$$\rightleftharpoonup{xx}$$
$$\longleftharp{xx}$$,
$$\longrightharp{xx}$$,
Протеомика дробовика на основе масс-спектрометрии является мощным инструментом для измерения обилия многих белков в биологических образцах одновременно. Эксперименты по протеомике с анализом биоинформатики обычно используются для выявления биомаркеров и обнаружения связанных биологических комплексов и путей, лежащих в основе патологических механизмов. Обладая высокой аналитной специфичностью и потенциальной количественной точностью, протеомика дробовика также имеет отличный потенциал для принятия исследовательскими учреждениями и диагностическими лабораториями для анализа клинических образцов без необходимости полагаться на антитела1,2.
Чтобы подготовить образцы белка для анализа протеомики дробовика, белки, извлеченные из биологических образцов (например, клеток и тканей), обычно сначала должны быть обработаны с использованием длительных протоколов, включая измерение концентрации белка в образце, снижение белка и алкилирование, а также ферментативное переваривание в пептиды. Кроме того, белки, извлеченные в общих буферах лизиса, содержащих моющие средства, часто требуют дополнительных этапов буферного обмена или удаления моющего средства перед анализом, поскольку моющее средство может мешать пищеварению трипсина и значительно ухудшать производительность последующего анализа жидкостной хроматографии-тандемной масс-спектрометрии (LC-MS / MS)3. Пептиды обычно дополнительно обессолены, высушены и восстановлены в LC-MS/MS совместимых растворителях после ферментативного сбраживания. Эти процедуры биохимии белка могут быть трудоемкими и трудоемкими. Таким образом, они продолжают ограничивать пропускную способность рабочих процессов протеомики и способствуют изменчивости получаемых данных4,5. Человеческие ошибки и предубеждения были признаны в качестве решающих факторов, влияющих на дисперсию и воспроизводимость данных6,7. Чтобы свести к минимуму человеческие ошибки в рабочих процессах масс-спектрометрической пробоподготовки, автоматизированные роботизированные системы пипетирования были использованы для повышения пропускной способности и воспроизводимости идентификации и количественной оценки белка с помощью протеомики дробовика и целевого масс-спектрометрического анализа, где такие достижения были высоко оценены как инструменты для продолжения стремления к широкому внедрению технологий протеомики в критических исследованиях и клинических условиях8, 9,10,11,12,13. Тем не менее, большинство существующих протоколов используют роботизированные платформы обработки жидкостей, которые требуют значительных инвестиций и обучения, ограничивая их полезность во многих лабораториях в академической среде или иным образом с ограниченным бюджетом.
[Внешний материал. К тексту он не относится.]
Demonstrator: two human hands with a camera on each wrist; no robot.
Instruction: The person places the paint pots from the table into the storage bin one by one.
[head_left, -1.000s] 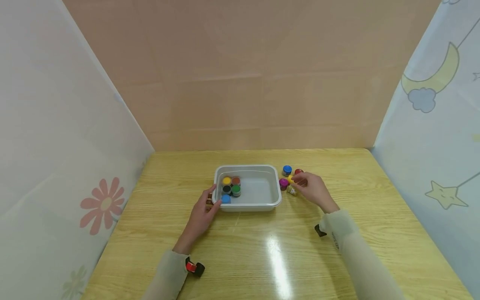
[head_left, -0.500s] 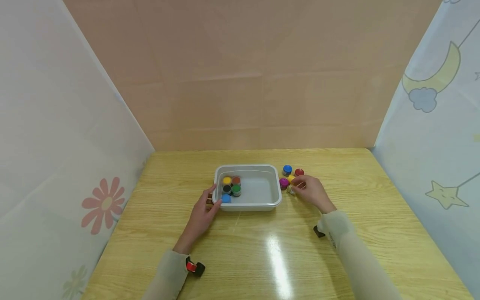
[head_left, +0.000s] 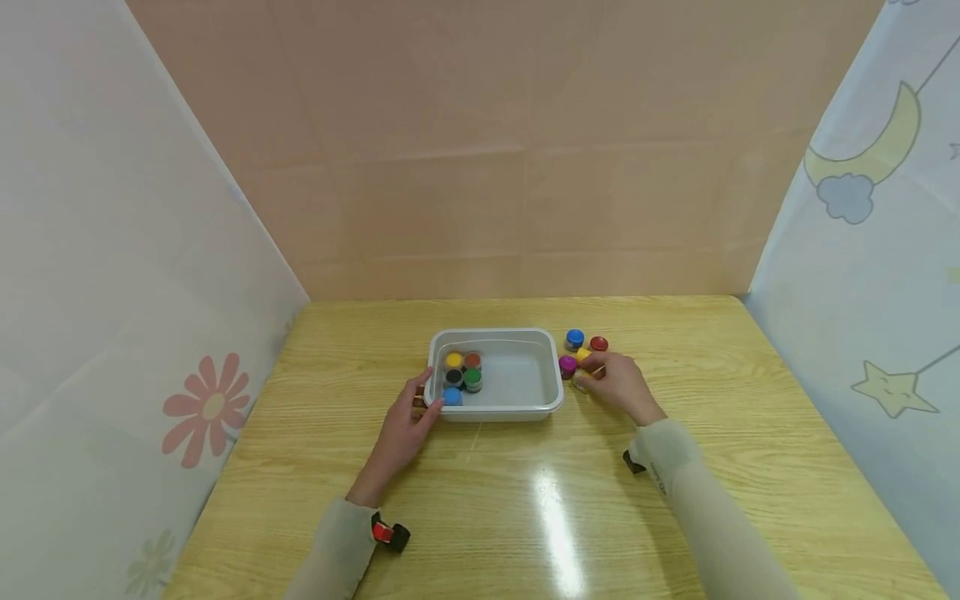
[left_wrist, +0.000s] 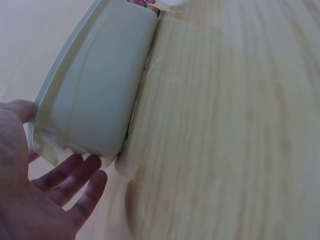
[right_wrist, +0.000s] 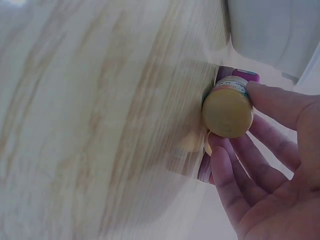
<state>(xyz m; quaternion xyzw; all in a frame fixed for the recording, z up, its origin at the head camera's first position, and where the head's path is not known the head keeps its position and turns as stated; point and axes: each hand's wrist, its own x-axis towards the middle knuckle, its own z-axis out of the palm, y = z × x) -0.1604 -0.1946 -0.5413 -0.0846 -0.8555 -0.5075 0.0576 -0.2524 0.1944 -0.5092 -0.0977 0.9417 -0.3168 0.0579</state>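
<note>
My left hand (head_left: pixel 401 429) holds the left end of a white plastic tub (head_left: pixel 517 379); its thumb is at the rim and its fingers are against the outer wall. A small paint pot with a gold-coloured lid (right_wrist: pixel 227 112) lies tipped on its side, its lid facing the right wrist camera. My right hand (head_left: pixel 618 385) has that pot between thumb and fingers. Close around it stand a purple-lidded pot (head_left: pixel 567 366), a yellow-lidded one (head_left: pixel 582 356), a blue-lidded one (head_left: pixel 574 338) and a red-lidded one (head_left: pixel 598 343).
Inside the tub, along its left side, sit several paint pots, among them a green-lidded one (head_left: pixel 472 379) and a light blue one (head_left: pixel 452 396). A wood-grain table (head_left: pixel 480 500) carries everything. Printed walls stand at both sides, and a brown panel (head_left: pixel 517 167) rises behind.
My right hand has left the yellow-lidded pot and moved slightly towards me, onto the gold-lidded pot. The left hand and the tub have stayed in place.
</note>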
В этой статье описывается протокол, который использует недорогую роботизированную систему обработки жидкостей с открытым исходным кодом, OT-2, для полуавтоматизации типичного рабочего процесса пробоподготовки протеомики дробовика. OT-2 имеет более низкую стоимость, чем многие другие роботизированные системы обработки жидкостей, и на момент написания статьи стоил примерно 5000 долларов США. Если учесть цены на различные модули и лабораторное полотно, общая стоимость проведения экспериментов по этому протоколу на момент написания статьи составляет около 10 000 долларов США, что делает его более доступным для значительно более широкого круга лабораторий по сравнению с более дорогими вариантами. OT-2 совместим с программированием с открытым исходным кодом с помощью скриптов Python и предлагает большую гибкость в разработке пользовательского протокола DIY. Используя три собственных сценария, приведенные ниже протоколы охватывают выполнение типичного рабочего процесса пробоподготовки протеомики дробовика на станции OT-2 с архетипичным стандартом белка (бычий сывороточный альбумин; BSA) и сложный образец белка нормального лизата сердца человека (рисунок 1). Процедуры обработки (1) образца BSA и (2) сложного образца лизата сердца подробно описаны в разделах Протокола 1, 2, 5, 6 и 3, 4, 5, 6 соответственно. Модифицированные карбоксилатом магнитные шарики Sera-Mag используются в однофазной твердофазной пробоподготовке (SP3) для удаления моющих средств и солей из белковых и пептидных образцов. Триптические дигесты из бычьего сывороточного альбумина и сердечных белков человека дополнительно очищаются шариками SP3 и представляются для анализа LC-MS / MS. Затем масс-спектры анализируются с использованием программного обеспечения MaxQuant для идентификации пептидов и белков. Репрезентативные результаты, выполненные нами, показывают, что протокол достигает отличных технических коэффициентов вариации (CV) при экономии времени стенда и не уступает ручному дайджесту.